The hardening market has made underwriting efficiency and profitability a top priority for insurers. They can no longer rely on investment income to balance disappointing outcomes and are now looking for better, more innovative technologies.

A report by Deloitte, published in February 2021, suggested that underwriters are likely to begin working with new sources of data and technology to help them make more strategic decisions.

However, improving underwriting processes is not a ‘once and done’ project. There are many moving parts and plenty of new data, from both internal and external sources, which will continue to accumulate and will need to be carefully evaluated.

Data: the key to smart underwriting

Every industry, including insurance, is embracing artificial intelligence (AI) technologies to gain better insights, make more informed decisions and get ahead of their competition. It’s the core of any organisation’s digital transformation.

Automation technology can reprogramme how simple tasks are done, including within underwriting.

However, McKinsey and Company’s Insurance 2030: The impact of AI on the future of insurance report, published in March 2021, said that advanced AI will lead the industry from its current state of “detect and repair” to “predict and prevent” and that this pace of change will accelerate as brokers, consumers, insurers and others become more skilled at using advanced technologies to enhance decision-making, productivity and more.

Eileen Potter jpg

Eileen Potter

The biggest areas where AI can impact underwriting is with data and decisioning.

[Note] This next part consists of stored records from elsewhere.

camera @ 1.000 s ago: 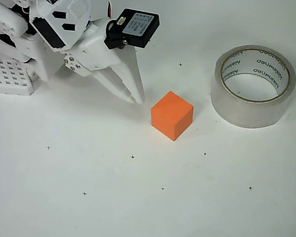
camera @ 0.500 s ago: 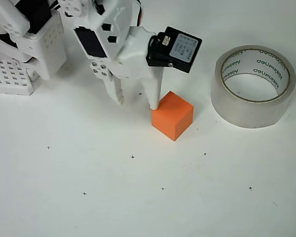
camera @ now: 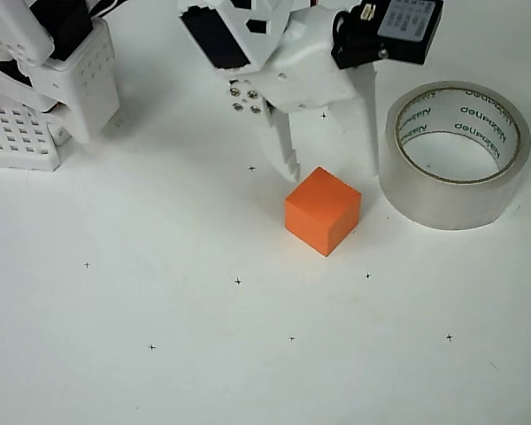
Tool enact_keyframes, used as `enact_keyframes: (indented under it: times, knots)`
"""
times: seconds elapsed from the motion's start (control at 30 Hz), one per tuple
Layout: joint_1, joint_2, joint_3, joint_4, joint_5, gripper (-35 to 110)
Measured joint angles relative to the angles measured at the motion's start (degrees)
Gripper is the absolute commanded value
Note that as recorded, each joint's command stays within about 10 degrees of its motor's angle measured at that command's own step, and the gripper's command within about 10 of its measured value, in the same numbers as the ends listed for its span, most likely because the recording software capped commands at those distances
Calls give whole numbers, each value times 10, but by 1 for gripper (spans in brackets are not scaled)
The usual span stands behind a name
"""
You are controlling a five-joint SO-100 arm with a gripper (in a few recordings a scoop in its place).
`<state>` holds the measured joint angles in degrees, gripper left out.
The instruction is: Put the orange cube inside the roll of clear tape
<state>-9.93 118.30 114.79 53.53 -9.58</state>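
A: Overhead view, nearest ground first. What lies at 6 o'clock?

B: Bare white table (camera: 248,372), marked with small black crosses. Nothing else stands there.

A: Next in?

B: The orange cube (camera: 323,212), just right of centre, resting flat on the table, turned so one corner points toward 5 o'clock. Its top face is lit, its two visible side faces are darker.

A: And the tape?

B: The roll of clear tape (camera: 454,156) sits at roughly 2 o'clock from the cube, lying on its flat side with the hole facing up. White core with dark lettering; table shows through the hole. Cube and roll are near each other but apart, and the cube is outside the ring.

A: Gripper?

B: The gripper (camera: 333,168) comes down from 12 o'clock, white, with a black module on top. Its two fingers are spread wide. The left, toothed fingertip (camera: 292,170) ends just above the cube's upper-left edge; the right one ends near the roll's left wall. Whether either tip touches anything, I cannot tell. Nothing is pinched between them.

A: Farthest back?

B: At 10 o'clock, the white arm base (camera: 44,97), with a perforated block.
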Motion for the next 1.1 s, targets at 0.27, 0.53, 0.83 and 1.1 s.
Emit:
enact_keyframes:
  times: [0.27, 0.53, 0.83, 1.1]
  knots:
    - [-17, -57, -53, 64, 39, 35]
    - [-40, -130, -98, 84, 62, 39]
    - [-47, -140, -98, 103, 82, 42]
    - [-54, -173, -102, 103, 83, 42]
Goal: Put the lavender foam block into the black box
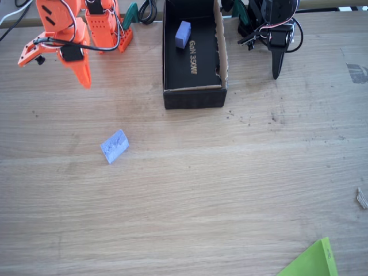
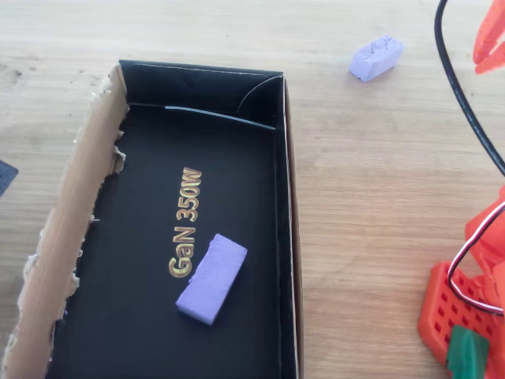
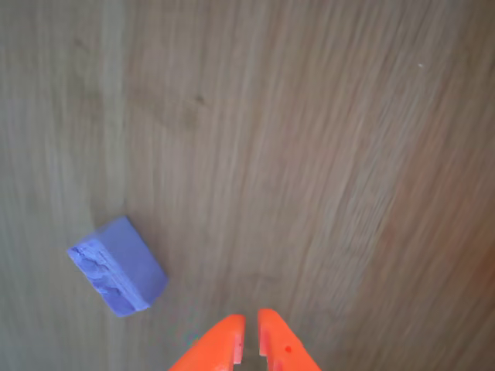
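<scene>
I see the lavender foam block (image 1: 114,146) lying on the bare wooden table (image 1: 230,190), well apart from the black box (image 1: 192,95) and tilted at an angle, its rough mottled face showing in the wrist view (image 3: 116,267). The box holds a smoother, deeper periwinkle block (image 2: 211,278) beside its gold lettering (image 2: 185,234). My orange gripper (image 3: 249,338) hangs above the table near the foam block without touching it, fingers nearly together and gripping nothing

The wooden table (image 1: 230,184) bears the lavender foam block (image 1: 114,146) and the black box (image 1: 194,98).
</scene>
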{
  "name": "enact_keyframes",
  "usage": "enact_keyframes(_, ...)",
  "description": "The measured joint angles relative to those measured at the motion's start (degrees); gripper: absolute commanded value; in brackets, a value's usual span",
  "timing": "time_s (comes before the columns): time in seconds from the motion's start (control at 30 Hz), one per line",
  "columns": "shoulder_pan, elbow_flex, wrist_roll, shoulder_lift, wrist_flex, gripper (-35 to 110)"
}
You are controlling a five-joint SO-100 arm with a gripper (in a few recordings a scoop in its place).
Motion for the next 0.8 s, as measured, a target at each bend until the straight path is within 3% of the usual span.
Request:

Human error causes about 20% of the inaccuracies in data collected by agents or entered by policyholders, according to case studies compiled by Tiger Analtyics.

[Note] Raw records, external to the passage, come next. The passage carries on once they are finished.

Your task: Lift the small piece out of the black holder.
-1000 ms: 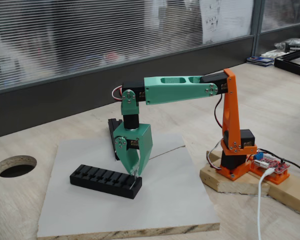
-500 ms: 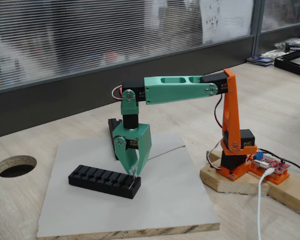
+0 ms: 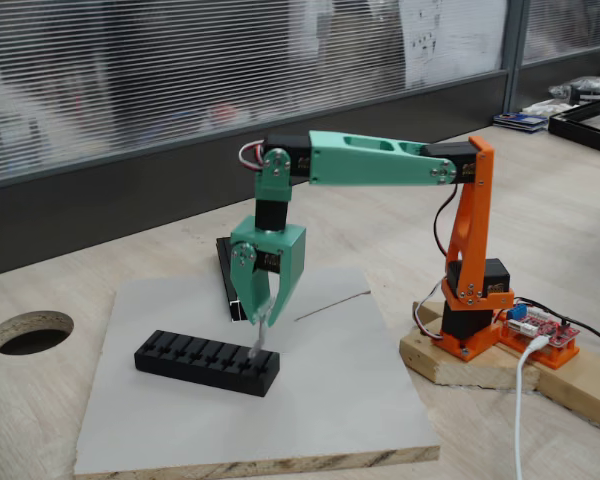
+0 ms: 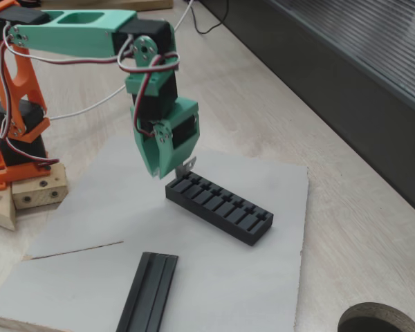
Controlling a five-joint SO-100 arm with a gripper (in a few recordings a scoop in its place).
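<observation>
The black holder (image 3: 207, 362) (image 4: 220, 207), a low slotted block, lies on the grey board (image 3: 330, 400). My green gripper (image 3: 259, 322) (image 4: 178, 169) hangs pointing down over the holder's end nearest the arm and is shut on the small piece (image 3: 256, 340) (image 4: 187, 164). This thin silvery sliver sticks out below the fingertips. Its lower tip is just above the holder's last slot, and in a fixed view a small gap shows between them.
A narrower black grooved rail (image 3: 226, 275) (image 4: 149, 290) lies on the board beyond the holder. A hair-thin grey line (image 3: 330, 303) crosses the board. The orange arm base (image 3: 470, 320) stands on a wooden block. A round hole (image 3: 30, 331) (image 4: 377, 319) opens in the table.
The arm has risen and the gripper has come up with the small piece, drawing it out of the holder's end slot. The holder has shifted slightly left.
</observation>
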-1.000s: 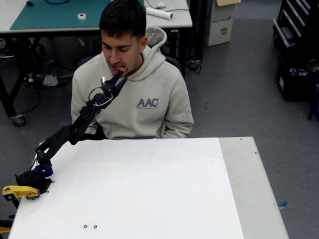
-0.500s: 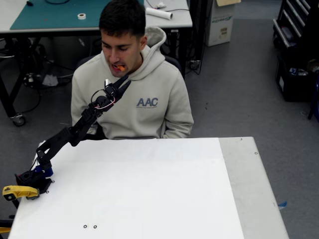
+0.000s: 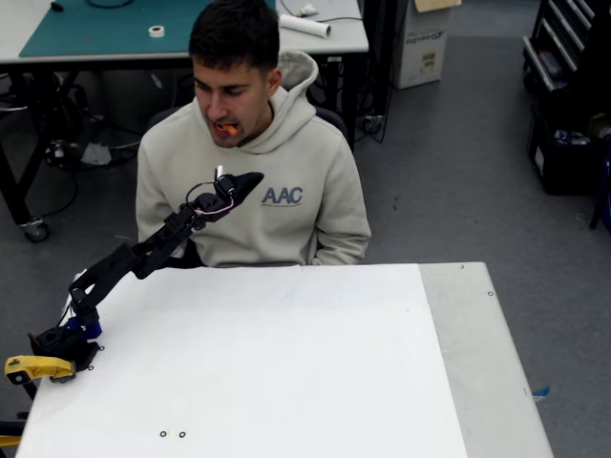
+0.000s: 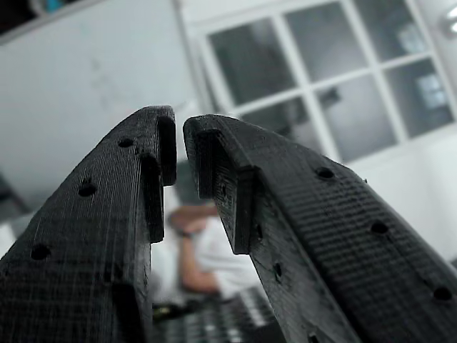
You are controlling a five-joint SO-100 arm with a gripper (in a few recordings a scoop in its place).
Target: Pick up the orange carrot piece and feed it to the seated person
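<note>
The orange carrot piece (image 3: 227, 128) sits between the lips of the seated person (image 3: 286, 205), who wears a beige hoodie and sits behind the white table (image 3: 286, 363). My gripper (image 3: 253, 177) hovers at his upper chest, below and slightly right of his mouth, clear of the carrot. In the wrist view the two black fingers of the gripper (image 4: 178, 143) stand almost together, with only a thin slit between the tips. Nothing is held in them.
A yellow clamp (image 3: 36, 366) holds the arm's base (image 3: 62, 342) at the table's left edge. Behind the person stands a workbench with a green mat (image 3: 105, 29) and a tape roll (image 3: 157, 31). A cardboard box (image 3: 423, 43) and a dark rack (image 3: 568, 95) stand further right.
The gripper left the carrot piece in the person's mouth, then dropped down and to the right from his lips to his chest. The person stayed seated with the carrot between his lips.
</note>
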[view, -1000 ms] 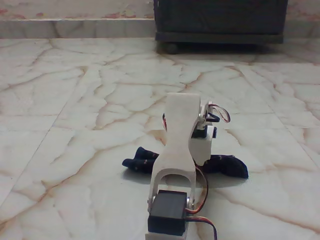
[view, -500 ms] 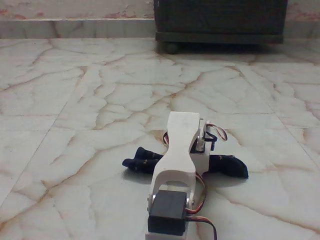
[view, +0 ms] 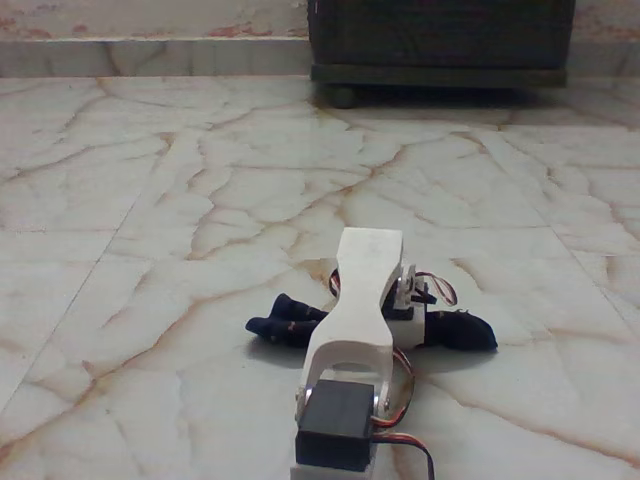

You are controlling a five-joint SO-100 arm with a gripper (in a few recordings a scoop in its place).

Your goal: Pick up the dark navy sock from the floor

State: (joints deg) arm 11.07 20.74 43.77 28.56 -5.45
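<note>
In the fixed view the floor (view: 150, 200) spreads across the whole frame, glossy cream-white marble tiles run through with brownish-orange veins and thin grout lines. Its left half lies bare.

Toward the near edge, a little left of centre, the toe end of the dark navy sock (view: 285, 325) begins. The sock lies flat on the tiles, stretched sideways, with faint reddish specks on the fabric. Its middle is hidden behind the arm, and its other end comes out on the right side, rounded and dark, resting on the tiles.

The white arm (view: 358, 300) rises from the near edge at centre, a black servo block (view: 335, 425) at its base, with red, orange and black wires looping out to the right of it. The arm leans forward and down over the middle of the sock.

The gripper (view: 408, 318) sits low at the far end of the arm, right at the sock, but the arm's body covers its fingers, so I cannot tell whether they are apart, together or closed on the fabric.

At the far edge, right of centre, stands a dark cabinet (view: 440, 40) against the wall.
</note>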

With new deep learning techniques available today, AI is increasingly able to imitate the learning, reasoning, problem solving and decision-making that humans do.

Yet, the amount of comprehensive data needed for underwriting is frustrating and time-consuming, especially for commercial lines and life insurance.

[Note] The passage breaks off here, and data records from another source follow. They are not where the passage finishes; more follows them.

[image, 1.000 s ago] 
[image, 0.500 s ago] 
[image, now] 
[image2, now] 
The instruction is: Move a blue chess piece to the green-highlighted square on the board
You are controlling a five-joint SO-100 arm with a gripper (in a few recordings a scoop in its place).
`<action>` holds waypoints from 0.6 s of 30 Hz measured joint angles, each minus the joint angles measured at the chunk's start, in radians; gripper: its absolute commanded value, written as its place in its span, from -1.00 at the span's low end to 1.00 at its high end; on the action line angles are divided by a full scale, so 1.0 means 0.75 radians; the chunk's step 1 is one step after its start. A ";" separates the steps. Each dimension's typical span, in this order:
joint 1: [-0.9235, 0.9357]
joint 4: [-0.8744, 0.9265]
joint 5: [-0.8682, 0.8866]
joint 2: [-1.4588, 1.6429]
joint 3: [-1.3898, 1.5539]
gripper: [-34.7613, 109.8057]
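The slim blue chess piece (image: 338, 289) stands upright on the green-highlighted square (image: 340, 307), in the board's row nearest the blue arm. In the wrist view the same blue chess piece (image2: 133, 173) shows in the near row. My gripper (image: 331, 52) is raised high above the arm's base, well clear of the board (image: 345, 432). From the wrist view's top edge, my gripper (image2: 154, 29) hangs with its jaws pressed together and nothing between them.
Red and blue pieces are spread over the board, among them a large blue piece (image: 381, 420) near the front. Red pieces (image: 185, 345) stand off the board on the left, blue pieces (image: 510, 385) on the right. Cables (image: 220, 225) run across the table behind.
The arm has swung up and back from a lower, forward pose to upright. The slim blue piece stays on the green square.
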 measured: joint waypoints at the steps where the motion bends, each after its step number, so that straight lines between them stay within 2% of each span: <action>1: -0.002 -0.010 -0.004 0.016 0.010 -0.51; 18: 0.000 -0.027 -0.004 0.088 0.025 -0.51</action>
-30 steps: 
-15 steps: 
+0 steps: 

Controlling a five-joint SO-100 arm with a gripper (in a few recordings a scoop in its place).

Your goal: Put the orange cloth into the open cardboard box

Having access to and using accurate data can improve underwriting processes and facilitate decision-making of technology investments, helping insurers estimate premiums and predict product demands.

Overcoming underwriting challenges requires process intelligence

Despite all the work that carriers have done to automate underwriting - and the amount of money poured into systems - there are still many underwriting processes that are inefficient, with little effective automation.

Some of the most common challenges include evolving agent and customer needs, competitive pressure and the legacy technology and siloed platforms that insurers have.

Most organisations have a hard time figuring out how to get started with their automation initiatives - they need a way to map out what the possibilities look like. This is where process intelligence can come in.

By making a digital twin of your processes, process intelligence can then be used to enhance operational efficiency, thereby improving customer experience and future business outcomes. Briefly put, it can help insurers find crucial issues within their processes where automation can be applied, or areas where workers may need more training.

Ultimately, process intelligence is a data driven way to steer process improvement and to understand the best way to facilitate that improvement.

Typically, insurers have been limited by traditional process mining and business information tools that can only take a snapshot of pristine process schema from past data using discrete sources and data types.

While that data is better than none, it doesn’t fully analyse process effectiveness or provide a focused view that reveals how each process is performing over time and who touches it.

With so many moving parts and new data constantly rolling in, process intelligence can help monitor and optimise underwriting processes on an ongoing basis, improving process health in the long run.

Transforming the insurance underwriting process demands not just the right technology, but the right intelligence about the processes serving it.

Today’s automation advancements come with a wealth of benefits for the insurance industry – from faster risk analysis and real-time assessments, to better data insights and predictions for classification and evaluation – helping insurers refine their process efficiency and putting them in line with, or even ahead of, market leaders.